◆ TASK ITEM ◆
The response should be the complete listing below, unchanged.

◆ MATERIAL FOR THIS TASK ◆

-*-*-

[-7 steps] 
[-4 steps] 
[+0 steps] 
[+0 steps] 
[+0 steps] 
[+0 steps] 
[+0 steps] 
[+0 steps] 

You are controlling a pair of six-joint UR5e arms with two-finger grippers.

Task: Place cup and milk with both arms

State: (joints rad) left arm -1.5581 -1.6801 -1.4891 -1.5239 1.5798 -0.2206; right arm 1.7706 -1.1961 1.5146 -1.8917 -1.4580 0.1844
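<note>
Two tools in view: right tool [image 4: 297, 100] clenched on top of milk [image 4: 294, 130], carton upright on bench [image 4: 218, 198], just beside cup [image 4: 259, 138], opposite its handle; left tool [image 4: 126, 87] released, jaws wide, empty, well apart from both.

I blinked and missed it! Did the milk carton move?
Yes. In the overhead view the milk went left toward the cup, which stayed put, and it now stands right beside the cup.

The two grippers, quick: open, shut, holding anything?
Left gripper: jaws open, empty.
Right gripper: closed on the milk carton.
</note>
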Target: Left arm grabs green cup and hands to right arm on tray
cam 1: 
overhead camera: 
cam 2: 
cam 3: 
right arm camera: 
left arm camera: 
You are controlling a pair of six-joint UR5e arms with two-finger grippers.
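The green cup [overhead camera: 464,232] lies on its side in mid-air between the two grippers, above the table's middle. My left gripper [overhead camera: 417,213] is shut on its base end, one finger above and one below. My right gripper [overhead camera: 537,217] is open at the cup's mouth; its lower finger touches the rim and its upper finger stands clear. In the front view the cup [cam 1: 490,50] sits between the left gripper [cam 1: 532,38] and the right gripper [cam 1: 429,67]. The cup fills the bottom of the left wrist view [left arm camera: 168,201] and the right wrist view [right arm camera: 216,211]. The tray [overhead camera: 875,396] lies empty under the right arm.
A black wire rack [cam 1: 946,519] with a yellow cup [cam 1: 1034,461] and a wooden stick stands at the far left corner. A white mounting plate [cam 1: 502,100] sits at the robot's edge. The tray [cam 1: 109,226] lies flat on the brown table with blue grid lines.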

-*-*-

◆ YOUR RESPONSE ◆
[-7 steps] 
[-4 steps] 
[+0 steps] 
[+0 steps] 
[+0 steps] 
[+0 steps] 
[+0 steps] 
[+0 steps] 

You are controlling a pair of six-joint UR5e arms with two-finger grippers.

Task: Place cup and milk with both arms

State: (joints rad) left arm -1.5581 -1.6801 -1.4891 -1.5239 1.5798 -0.2206; right arm 1.7706 -1.1961 1.5146 -1.8917 -1.4580 0.1844
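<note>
Two tools in view: right tool [image 4: 297, 100] clenched on top of milk [image 4: 294, 130], carton upright on bench [image 4: 218, 198], just beside cup [image 4: 259, 138], opposite its handle; left tool [image 4: 126, 87] released, jaws wide, empty, well apart from both.

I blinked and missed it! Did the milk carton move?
Yes. In the overhead view the milk went left toward the cup, which stayed put, and it now stands right beside the cup.

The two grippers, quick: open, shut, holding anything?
Left gripper: jaws open, empty.
Right gripper: closed on the milk carton.
</note>
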Target: Left arm grabs green cup and hands to right arm on tray
cam 1: 
overhead camera: 
cam 2: 
cam 3: 
right arm camera: 
left arm camera: 
You are controlling a pair of six-joint UR5e arms with two-finger grippers.
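The green cup [overhead camera: 464,232] lies on its side in mid-air between the two grippers, above the table's middle. My left gripper [overhead camera: 417,213] is shut on its base end, one finger above and one below. My right gripper [overhead camera: 537,217] is open at the cup's mouth; its lower finger touches the rim and its upper finger stands clear. In the front view the cup [cam 1: 490,50] sits between the left gripper [cam 1: 532,38] and the right gripper [cam 1: 429,67]. The cup fills the bottom of the left wrist view [left arm camera: 168,201] and the right wrist view [right arm camera: 216,211]. The tray [overhead camera: 875,396] lies empty under the right arm.
A black wire rack [cam 1: 946,519] with a yellow cup [cam 1: 1034,461] and a wooden stick stands at the far left corner. A white mounting plate [cam 1: 502,100] sits at the robot's edge. The tray [cam 1: 109,226] lies flat on the brown table with blue grid lines.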

With that, the exercise is finished.